__TASK GOAL__.
Only one stretch of lines is wanted: the line with "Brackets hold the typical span" through the final line of the material. Restate it word for word, minus pictures.

--- START ---

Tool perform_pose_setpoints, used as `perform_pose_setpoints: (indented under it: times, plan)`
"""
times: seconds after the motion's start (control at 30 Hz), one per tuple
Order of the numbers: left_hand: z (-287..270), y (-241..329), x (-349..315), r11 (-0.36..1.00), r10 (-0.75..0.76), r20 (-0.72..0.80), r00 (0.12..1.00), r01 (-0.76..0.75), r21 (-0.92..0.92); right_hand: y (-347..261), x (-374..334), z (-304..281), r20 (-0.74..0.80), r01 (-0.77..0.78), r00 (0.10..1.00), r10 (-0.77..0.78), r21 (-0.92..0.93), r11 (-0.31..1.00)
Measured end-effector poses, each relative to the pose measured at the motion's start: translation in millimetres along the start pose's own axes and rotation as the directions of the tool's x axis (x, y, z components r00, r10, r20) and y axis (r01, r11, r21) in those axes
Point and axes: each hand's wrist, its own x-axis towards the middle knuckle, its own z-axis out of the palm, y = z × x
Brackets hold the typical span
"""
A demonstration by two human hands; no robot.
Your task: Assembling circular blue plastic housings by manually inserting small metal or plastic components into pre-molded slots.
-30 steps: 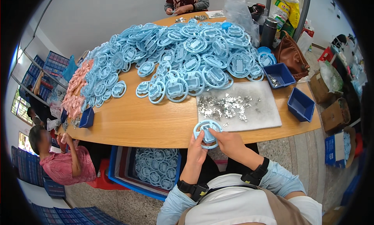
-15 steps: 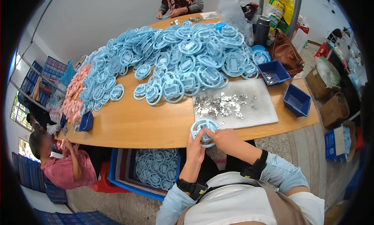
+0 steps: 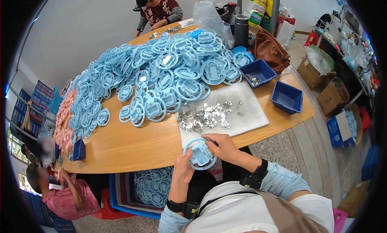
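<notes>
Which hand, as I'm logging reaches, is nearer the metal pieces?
Right: right hand is just short of the metal pieces; left hand is farther back toward the person.

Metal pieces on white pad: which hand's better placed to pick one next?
Right hand, likely: its grip has a thin tool pointing toward the metal pieces; the left hand holds the round blue part.

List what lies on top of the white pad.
Small silvery metal pieces lie heaped on the white pad. The surface beneath them is hidden; the blue ring-shaped piece and right hand block part of the near edge.
</notes>
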Motion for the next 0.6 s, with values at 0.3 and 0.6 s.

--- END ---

__EXERCISE OUTPUT__.
Brackets hold the typical span
"""
A demonstration by two human hands; no robot.
Your task: Assembling circular blue plastic housings by manually inserting small metal or plastic components into pre-molded slots.
-30 steps: 
-15 steps: 
+0 steps: 
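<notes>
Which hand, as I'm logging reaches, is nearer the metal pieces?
Right: right hand is just short of the metal pieces; left hand is farther back toward the person.

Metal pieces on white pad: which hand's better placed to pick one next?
Right hand, likely: its grip has a thin tool pointing toward the metal pieces; the left hand holds the round blue part.

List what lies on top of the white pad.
Small silvery metal pieces lie heaped on the white pad. The surface beneath them is hidden; the blue ring-shaped piece and right hand block part of the near edge.
</notes>
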Motion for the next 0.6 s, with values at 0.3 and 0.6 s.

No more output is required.